What you should do: Whenever the word "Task" turns up in a line of the data below, copy that line.

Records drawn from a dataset
-------------------------

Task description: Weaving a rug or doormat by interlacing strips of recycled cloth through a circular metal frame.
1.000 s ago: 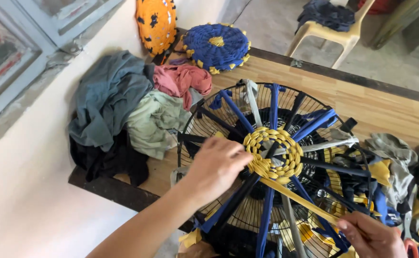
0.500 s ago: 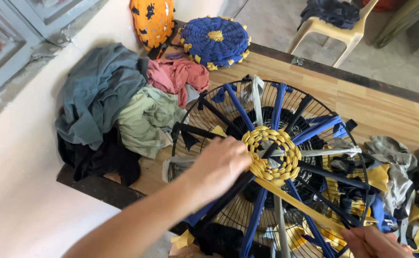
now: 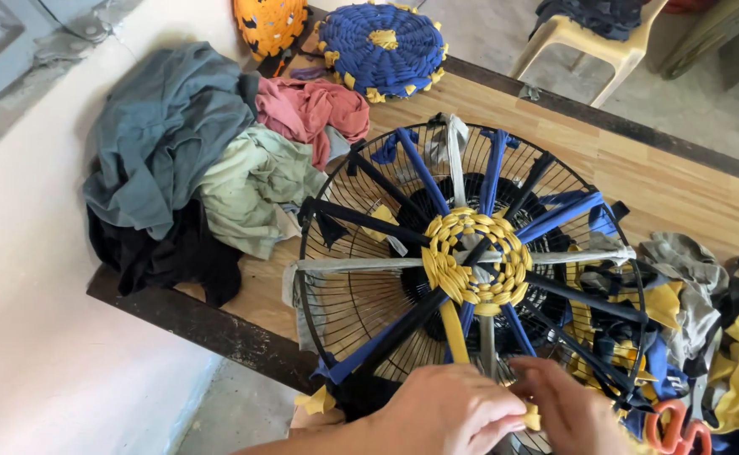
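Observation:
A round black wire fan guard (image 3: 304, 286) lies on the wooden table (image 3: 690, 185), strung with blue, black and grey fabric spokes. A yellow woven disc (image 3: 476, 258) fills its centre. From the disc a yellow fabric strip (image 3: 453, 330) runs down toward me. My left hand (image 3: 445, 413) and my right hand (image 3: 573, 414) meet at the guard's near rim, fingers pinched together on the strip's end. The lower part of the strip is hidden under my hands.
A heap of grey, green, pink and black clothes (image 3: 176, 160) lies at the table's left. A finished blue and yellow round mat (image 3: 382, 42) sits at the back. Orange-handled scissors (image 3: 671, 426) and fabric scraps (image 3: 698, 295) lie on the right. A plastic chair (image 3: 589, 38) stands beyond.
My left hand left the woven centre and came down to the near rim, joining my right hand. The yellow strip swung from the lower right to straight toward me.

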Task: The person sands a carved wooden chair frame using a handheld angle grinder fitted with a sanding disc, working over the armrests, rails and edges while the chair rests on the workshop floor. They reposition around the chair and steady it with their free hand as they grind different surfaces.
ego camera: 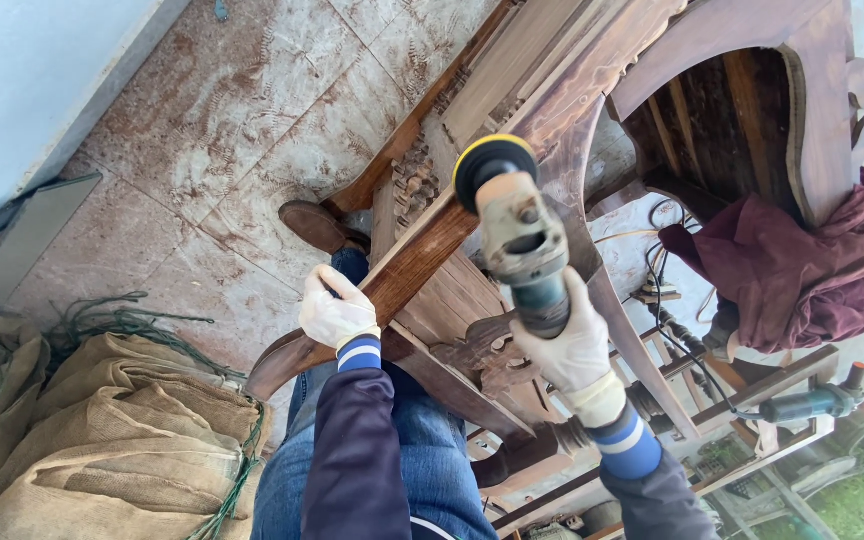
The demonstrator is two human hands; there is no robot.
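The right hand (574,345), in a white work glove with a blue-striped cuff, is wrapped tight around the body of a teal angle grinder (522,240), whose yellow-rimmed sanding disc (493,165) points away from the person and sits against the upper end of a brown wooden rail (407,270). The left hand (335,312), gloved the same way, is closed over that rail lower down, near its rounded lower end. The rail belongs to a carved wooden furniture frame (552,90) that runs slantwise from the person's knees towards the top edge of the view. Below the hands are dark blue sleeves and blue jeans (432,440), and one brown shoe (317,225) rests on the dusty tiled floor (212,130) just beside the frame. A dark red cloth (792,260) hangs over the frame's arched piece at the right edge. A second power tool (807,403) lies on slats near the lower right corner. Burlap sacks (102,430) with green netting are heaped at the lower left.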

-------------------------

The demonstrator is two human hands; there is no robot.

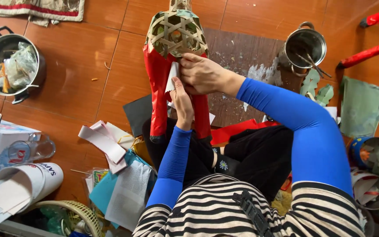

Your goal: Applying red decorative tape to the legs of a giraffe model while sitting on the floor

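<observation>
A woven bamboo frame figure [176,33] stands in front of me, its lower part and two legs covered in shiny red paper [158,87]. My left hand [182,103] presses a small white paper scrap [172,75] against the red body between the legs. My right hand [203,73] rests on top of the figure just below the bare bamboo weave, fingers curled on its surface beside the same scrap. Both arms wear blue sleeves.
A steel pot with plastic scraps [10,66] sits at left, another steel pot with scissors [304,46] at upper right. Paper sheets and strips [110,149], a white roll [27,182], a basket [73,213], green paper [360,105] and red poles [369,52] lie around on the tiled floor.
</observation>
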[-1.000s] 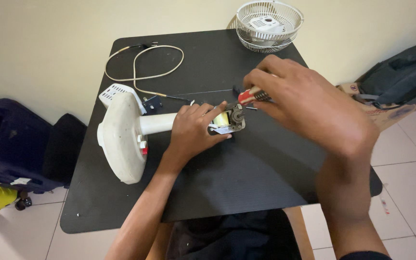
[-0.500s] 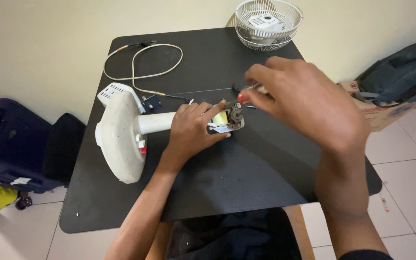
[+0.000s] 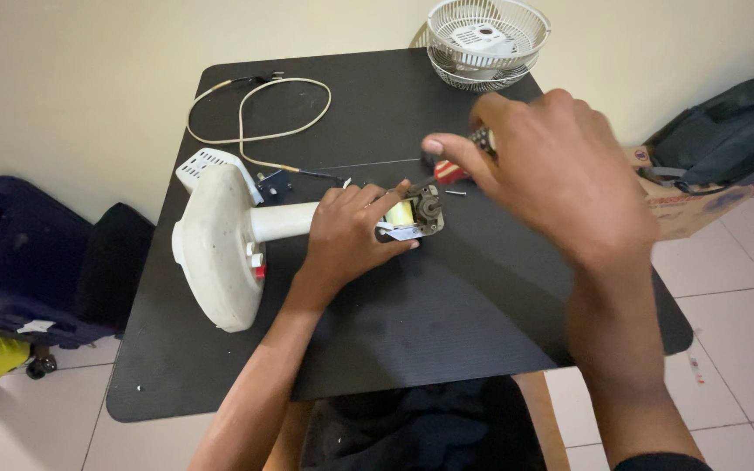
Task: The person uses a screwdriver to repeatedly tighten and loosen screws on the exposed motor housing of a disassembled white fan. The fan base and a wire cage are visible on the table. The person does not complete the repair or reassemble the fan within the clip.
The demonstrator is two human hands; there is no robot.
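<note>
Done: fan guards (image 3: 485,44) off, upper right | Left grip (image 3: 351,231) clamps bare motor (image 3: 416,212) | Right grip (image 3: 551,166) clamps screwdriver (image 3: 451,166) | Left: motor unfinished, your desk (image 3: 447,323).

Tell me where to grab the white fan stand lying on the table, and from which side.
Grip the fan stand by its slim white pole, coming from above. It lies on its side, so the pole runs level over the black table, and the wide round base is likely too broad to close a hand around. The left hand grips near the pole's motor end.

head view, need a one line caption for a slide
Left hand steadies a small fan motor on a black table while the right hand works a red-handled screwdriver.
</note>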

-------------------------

Solution for this problem:
Task description: Weaving a rug or doormat by interlacing strips of recycled cloth through a circular metal frame.
Task: The person sands a carved wooden chair frame using a handheld angle grinder fitted with a sanding disc, working over the armrests, rails and edges while the chair rests on the workshop floor. They reposition around the chair and steady it with their free hand as they grind different surfaces.
Task: The person uses a screwdriver to repeatedly tighten and loosen screws on the exposed motor housing of a disassembled white fan. The fan base and a wire cage are visible on the table. The person does not complete the repair or reassemble the fan within the clip.

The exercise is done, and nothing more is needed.